Hm,, ada dua buku yang lagi ngadem di ranselku. Setelah berpikir cukup lama, akhirnya ku rogoh buku dalam ranselku. “Asri suka baca?”, dia mengangguk. Lantas aku berikan satu buku [buku yang belum sempat kubaca]. Aku sendiri belum tau apa isi bukunya. Yang aku tau, buku itu adalah buku inspiratif. Ya, walaupun ini buku udah lama dan baru sempet beli, tapi aku harap bisa menjadi pengobat luka atau bahkan pemberi semangat untuk Asri. Buku berjudul “5cm” ini akhrinya resmi kuberikan. “Ieu kanggo Asri, mudah-mudahan saatos macana Asri janten langkung sumanget. Insya Allah aya jalan ti Allah kanggo hamba-hamba-Na nu sabar.” Dia tersenyum sambil menyambut bukuku, huaa..senangnya. “Jangan takut bermimpi, mimpi tidak hanya bisa diraih melalui bangku sekolah. Asalkan Asri mau dan pandai memanfaatkan kesempatan, Asri pasti bisa kok.” Ujarku selanjutnya. Ucapan terimakasih terucap dengan senyuman lebar dari bibirnya. Alhamdulillah, bahagia sekali ya Allah. Lantas dia bertanya dimana sekarang aku sekolah, aku jawab seadanya dan secukupnya. Mudah-mudahan janten dokter nu hebatnya teh.” Ujarnya. Gubraaak! Farmasi bukan buat jadi dokter dek,, tapi aku tak berani melaratnya, cukup tersenyum saja. Hihi. Di tasku satu buku yang sekarang ngejomblo [gara-gara yang satunya aku lepas] adalah bukunya Raditya Dika “Manusia Setengah Salmon”, aku tak berikan karena aku pikir asri lebih membutuhkan buku motivasi dibanding buku yang bisa membuat senyummu lebih lebar 2cm ke kanan dan ke kiri. Hihi.

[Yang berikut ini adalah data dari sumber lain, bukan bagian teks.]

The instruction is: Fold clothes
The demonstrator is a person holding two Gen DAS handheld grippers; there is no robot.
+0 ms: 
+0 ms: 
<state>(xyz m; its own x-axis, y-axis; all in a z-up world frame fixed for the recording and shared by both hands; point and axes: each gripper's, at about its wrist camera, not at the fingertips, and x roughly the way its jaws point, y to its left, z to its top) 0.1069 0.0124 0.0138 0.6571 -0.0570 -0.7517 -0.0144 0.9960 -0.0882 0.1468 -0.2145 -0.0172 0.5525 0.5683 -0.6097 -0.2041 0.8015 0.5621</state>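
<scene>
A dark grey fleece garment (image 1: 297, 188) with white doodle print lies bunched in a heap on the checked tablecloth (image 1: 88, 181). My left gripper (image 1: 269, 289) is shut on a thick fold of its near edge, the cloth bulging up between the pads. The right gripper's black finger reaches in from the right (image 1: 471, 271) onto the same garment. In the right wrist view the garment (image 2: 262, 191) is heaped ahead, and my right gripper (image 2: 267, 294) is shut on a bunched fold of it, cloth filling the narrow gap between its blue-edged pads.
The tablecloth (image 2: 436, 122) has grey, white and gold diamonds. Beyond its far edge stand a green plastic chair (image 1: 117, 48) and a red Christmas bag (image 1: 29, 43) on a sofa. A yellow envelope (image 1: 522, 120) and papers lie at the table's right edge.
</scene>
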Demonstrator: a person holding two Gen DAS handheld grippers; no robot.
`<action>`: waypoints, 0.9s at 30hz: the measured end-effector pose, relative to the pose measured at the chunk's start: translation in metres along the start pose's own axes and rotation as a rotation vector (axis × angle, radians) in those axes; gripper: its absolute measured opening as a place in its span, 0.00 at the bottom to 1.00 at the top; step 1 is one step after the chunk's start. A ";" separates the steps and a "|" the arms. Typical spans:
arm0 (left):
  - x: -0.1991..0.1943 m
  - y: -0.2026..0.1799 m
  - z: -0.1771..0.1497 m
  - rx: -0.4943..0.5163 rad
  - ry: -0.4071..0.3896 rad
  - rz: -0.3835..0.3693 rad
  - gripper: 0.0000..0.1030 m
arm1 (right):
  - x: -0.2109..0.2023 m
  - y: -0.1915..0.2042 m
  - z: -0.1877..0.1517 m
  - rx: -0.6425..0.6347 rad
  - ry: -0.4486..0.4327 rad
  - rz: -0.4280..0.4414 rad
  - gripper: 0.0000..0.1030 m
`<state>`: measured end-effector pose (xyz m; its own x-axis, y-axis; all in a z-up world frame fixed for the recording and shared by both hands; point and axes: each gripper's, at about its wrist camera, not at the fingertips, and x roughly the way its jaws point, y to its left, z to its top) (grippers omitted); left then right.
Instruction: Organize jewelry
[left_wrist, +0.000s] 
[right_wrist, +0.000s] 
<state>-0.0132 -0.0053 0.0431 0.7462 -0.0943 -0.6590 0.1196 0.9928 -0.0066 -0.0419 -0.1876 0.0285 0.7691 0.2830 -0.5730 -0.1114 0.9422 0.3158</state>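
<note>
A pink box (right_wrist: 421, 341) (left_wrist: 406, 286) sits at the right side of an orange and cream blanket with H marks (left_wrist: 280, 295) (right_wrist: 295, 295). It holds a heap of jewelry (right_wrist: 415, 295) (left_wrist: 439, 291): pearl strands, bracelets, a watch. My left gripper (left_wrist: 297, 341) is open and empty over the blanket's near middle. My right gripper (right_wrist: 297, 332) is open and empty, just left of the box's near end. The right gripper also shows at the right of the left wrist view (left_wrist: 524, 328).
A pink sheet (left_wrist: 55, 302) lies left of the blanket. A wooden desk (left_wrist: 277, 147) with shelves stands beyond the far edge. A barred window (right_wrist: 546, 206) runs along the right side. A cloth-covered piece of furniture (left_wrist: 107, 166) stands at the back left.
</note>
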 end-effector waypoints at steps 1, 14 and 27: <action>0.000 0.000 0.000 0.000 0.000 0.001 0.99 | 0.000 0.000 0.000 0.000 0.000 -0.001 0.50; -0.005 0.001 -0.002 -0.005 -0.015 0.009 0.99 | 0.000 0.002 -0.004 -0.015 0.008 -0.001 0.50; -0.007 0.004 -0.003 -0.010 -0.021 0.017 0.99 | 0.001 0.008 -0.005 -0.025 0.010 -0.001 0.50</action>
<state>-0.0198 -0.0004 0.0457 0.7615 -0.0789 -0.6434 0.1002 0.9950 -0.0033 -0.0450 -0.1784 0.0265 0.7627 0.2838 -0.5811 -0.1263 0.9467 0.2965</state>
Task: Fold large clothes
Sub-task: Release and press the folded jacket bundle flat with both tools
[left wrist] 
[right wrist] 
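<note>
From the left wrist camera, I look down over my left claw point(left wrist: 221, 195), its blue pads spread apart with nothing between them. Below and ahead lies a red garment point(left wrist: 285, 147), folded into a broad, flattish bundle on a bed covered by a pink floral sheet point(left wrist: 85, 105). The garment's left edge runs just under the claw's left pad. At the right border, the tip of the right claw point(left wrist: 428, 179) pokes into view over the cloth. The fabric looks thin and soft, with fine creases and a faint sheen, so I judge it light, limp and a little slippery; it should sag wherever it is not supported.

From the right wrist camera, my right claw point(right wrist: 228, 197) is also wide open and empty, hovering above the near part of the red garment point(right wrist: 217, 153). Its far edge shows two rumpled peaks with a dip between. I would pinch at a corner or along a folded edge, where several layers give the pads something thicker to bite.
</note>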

Tak lama kemudian dia turun dengan tiga orang ibu yang naik bersamanya. Ya, salah satunya adalah ibunya. Berbahagialah ibu, anakmu masih sabar walaupun putus sekolah, walaupun dia sakit, dia tetap membantu di rumah. Buatlah dia bangkit untuk menggambar-mengukir-dan meraih mimpinya. Karena orangtua akan selalu ada di setiap jejak langkah sejarah anak-anaknya. Dan Allah akan selalu ada di setiap hebusan napas bismillah kita.
Yah, itulah kisah perjalananku kemarin.
Pesan buat temen-temen:
1.    Jangan takut untuk bermimpi;
2.    Bersabar bukan berarti tak melakukan apa-apa;
3.    Bagilah apa yang bisa kau bagi, kecuali cinta, cinta tidak boleh terbagi..haha [apaan sih?].
4.    Kenali lawan bicaramu, benarkah dia anak es-em-pe? Haha.

Menuliskan mimpi, kau bisa melakukannya sendiri,
Tapi untuk mewujudkannya, kau perlu orang lain.
Allah ada untuk mengawasi dan menemanimu, impianmu ada di depan mata, masa lalumu ada di belakang pundakmu, dan orang-orang yang menyayangimu ada di sebelahmu. Mampukah kau mengabaikan semua arah ini?
Jadikan langkah dan napas kita adalah langkah dan napas bismillah,
Langkah yang senantiasa dalam bimbingan Allah.
Napas yang senantiasa diridhoi Allah.
Salam perubahan,
Demi pribadi yang lebih peduli dan optimis.